=== WHAT YOU SHOULD DO ===
From the first line to the last, transcribe the data exactly and skip the pictures.
· · · · ·
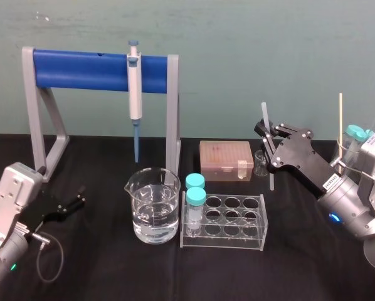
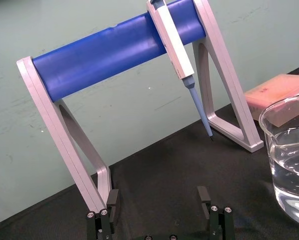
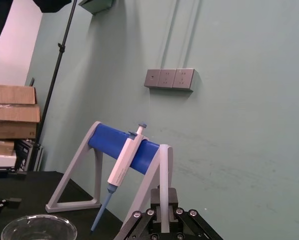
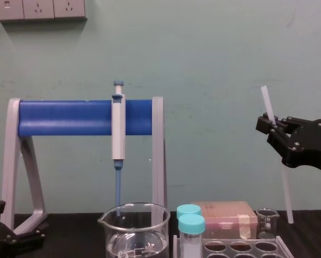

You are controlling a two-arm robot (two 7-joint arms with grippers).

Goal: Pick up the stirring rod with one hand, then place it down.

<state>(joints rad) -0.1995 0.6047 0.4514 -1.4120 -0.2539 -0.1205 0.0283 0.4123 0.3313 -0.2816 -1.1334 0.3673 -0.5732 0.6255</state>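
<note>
Head view: the left gripper (image 1: 79, 196) lies with fingers spread, well apart from the stirring rod (image 1: 271, 175). The right gripper (image 1: 267, 135) clamps it near-upright, most of its length hanging below the fingers, toward the table (image 1: 300, 263).

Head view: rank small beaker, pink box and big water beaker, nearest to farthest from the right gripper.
1. Small beaker, beside the right gripper holding the stirring rod.
2. Pink box, farther left.
3. Big water beaker, front centre, nearer the parked left gripper.
</note>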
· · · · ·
=== OUTPUT OF THE EXERCISE ===
You are controlling a two-arm robot (two 7-joint arms with grippers).

Goal: Pick up the stirring rod with one hand, then place it down.

<state>(joints rad) -0.1995 0.6047 0.4514 -1.4120 -0.2539 -0.1205 0.0283 0.4123 0.3313 -0.2816 -1.1334 0.3673 -0.5732 0.6255</state>
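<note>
Head view: the left gripper (image 1: 79, 196) lies with fingers spread, well apart from the stirring rod (image 1: 271, 175). The right gripper (image 1: 267, 135) clamps it near-upright, most of its length hanging below the fingers, toward the table (image 1: 300, 263).

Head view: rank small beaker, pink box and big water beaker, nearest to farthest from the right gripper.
1. Small beaker, beside the right gripper holding the stirring rod.
2. Pink box, farther left.
3. Big water beaker, front centre, nearer the parked left gripper.
</note>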

No more output will be given.